* Task directions *
Below is a listing. Gather each line of it that contains "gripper".

BEGIN Data block

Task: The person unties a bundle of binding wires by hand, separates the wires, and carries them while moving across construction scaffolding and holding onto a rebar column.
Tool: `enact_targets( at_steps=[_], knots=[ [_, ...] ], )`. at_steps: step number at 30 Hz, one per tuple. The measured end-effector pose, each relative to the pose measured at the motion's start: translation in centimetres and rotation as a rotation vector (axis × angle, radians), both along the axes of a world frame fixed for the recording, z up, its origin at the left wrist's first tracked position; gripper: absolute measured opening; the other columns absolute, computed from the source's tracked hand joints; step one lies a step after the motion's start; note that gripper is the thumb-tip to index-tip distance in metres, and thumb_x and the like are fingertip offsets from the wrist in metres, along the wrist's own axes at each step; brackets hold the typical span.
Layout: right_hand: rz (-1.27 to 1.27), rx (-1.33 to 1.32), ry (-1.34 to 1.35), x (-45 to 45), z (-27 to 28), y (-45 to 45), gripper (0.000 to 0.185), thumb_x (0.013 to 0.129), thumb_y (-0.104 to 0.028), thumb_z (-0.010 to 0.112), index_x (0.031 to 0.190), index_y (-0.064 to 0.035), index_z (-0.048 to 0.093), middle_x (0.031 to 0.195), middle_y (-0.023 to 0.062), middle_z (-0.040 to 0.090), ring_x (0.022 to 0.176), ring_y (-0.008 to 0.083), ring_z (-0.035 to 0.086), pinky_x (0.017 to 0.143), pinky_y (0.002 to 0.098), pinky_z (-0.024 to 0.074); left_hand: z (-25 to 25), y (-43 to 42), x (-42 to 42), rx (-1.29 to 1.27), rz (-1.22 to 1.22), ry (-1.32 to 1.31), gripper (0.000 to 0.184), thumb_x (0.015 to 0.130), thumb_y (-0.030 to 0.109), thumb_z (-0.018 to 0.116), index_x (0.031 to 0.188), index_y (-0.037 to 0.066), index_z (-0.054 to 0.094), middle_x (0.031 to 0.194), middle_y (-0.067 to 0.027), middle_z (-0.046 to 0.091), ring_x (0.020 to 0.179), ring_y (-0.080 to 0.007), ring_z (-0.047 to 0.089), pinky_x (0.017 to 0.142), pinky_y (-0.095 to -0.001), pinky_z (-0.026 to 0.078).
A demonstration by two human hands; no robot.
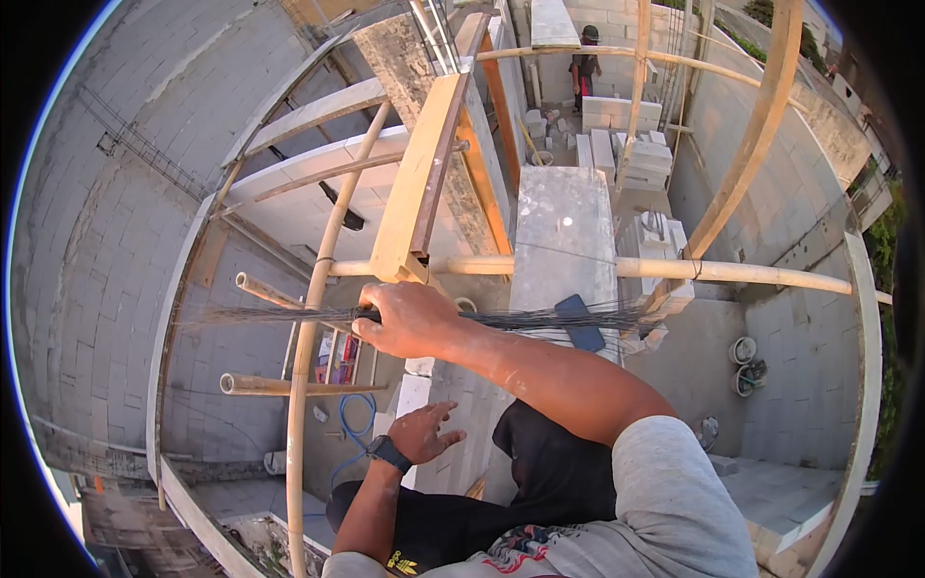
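Observation:
My right hand reaches across to the left, its fingers wrapped round a bundle of thin dark binding wire. The bundle lies crosswise, and its loose ends fan out on both sides. Low in front of my body, my left hand has its fingers apart and holds nothing. A dark watch is on that wrist. Behind the wire, a dark phone lies on a grey plank. Just beyond my right hand rises a wooden formwork board.
Bamboo poles cross to the left and ahead. Far below, a person stands near stacked pale blocks. Buckets sit at lower right, and a blue hose coils at lower left. Block walls surround the drop.

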State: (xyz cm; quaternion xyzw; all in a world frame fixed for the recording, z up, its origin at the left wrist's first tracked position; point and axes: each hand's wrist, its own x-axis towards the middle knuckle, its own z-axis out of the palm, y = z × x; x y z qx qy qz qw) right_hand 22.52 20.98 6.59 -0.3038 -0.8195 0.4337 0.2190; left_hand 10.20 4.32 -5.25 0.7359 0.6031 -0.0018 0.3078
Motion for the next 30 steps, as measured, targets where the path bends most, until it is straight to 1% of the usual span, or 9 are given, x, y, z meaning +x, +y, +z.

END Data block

* Answer box *
Tool: `enact_targets( at_steps=[_], knots=[ [_, ...] ], )`. at_steps: step number at 30 Hz, one per tuple. The measured end-effector pose, each relative to the pose measured at the motion's start: translation in centimetres and rotation as a rotation vector (axis × angle, radians), both along the axes of a world frame fixed for the recording, z up, its origin at the left wrist's first tracked position; gripper: absolute measured opening; the other columns absolute, computed from the source's tracked hand joints; step one lies a step after the motion's start; note that gripper is the thumb-tip to index-tip distance in metres, and thumb_x and the like are fingertip offsets from the wrist in metres, along the wrist's own axes at each step; brackets hold the typical span.
Layout: right_hand: rz (-1.27 to 1.27), rx (-1.33 to 1.32), ry (-1.34 to 1.35), x (-45 to 45), z (-27 to 28), y (-45 to 45), gripper (0.000 to 0.185), thumb_x (0.013 to 0.129), thumb_y (-0.104 to 0.028), thumb_z (-0.010 to 0.112), index_x (0.031 to 0.190), index_y (-0.064 to 0.035), index_z (-0.048 to 0.093), middle_x (0.031 to 0.195), middle_y (-0.023 to 0.062), middle_z (-0.040 to 0.090), ring_x (0.022 to 0.176), ring_y (-0.008 to 0.083), ring_z (-0.035 to 0.086), pinky_x (0.017 to 0.143), pinky_y (0.002 to 0.098), pinky_z (-0.024 to 0.074); left_hand: z (-25 to 25), y (-43 to 42), x (-42 to 42), rx (-1.29 to 1.27), rz (-1.22 to 1.22), ry (-1.32 to 1.31), gripper (0.000 to 0.184), thumb_x (0.015 to 0.130), thumb_y (-0.030 to 0.109), thumb_z (-0.018 to 0.116), index_x (0.031 to 0.188), index_y (-0.037 to 0.066), index_z (-0.054 to 0.094), middle_x (0.031 to 0.194), middle_y (-0.067 to 0.027), middle_z (-0.046 to 0.091), ring_x (0.020 to 0.179), ring_y (-0.080 to 0.007), ring_z (-0.047 to 0.089), pinky_x (0.017 to 0.142), pinky_y (-0.095 to -0.001), pinky_z (-0.026 to 0.078).

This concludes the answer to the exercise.